● Your goal: Output the full listing word for word.

● Recorded data:
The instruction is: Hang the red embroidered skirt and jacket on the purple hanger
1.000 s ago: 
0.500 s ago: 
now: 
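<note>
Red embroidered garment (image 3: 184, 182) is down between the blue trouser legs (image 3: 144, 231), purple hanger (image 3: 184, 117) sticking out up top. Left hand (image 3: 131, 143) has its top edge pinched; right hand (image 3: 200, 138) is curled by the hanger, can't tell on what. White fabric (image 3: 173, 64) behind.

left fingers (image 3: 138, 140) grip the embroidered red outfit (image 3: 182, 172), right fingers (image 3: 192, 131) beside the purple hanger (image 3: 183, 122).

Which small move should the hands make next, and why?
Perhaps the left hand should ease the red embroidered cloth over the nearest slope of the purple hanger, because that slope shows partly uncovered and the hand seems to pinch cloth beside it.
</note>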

● Written solution:
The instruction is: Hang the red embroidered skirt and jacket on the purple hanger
1.000 s ago: 
0.500 s ago: 
now: 
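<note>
Red embroidered garment (image 3: 184, 182) is down between the blue trouser legs (image 3: 144, 231), purple hanger (image 3: 184, 117) sticking out up top. Left hand (image 3: 131, 143) has its top edge pinched; right hand (image 3: 200, 138) is curled by the hanger, can't tell on what. White fabric (image 3: 173, 64) behind.

left fingers (image 3: 138, 140) grip the embroidered red outfit (image 3: 182, 172), right fingers (image 3: 192, 131) beside the purple hanger (image 3: 183, 122).

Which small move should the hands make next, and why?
Perhaps the left hand should ease the red embroidered cloth over the nearest slope of the purple hanger, because that slope shows partly uncovered and the hand seems to pinch cloth beside it.
</note>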

What this exercise required has been given in full.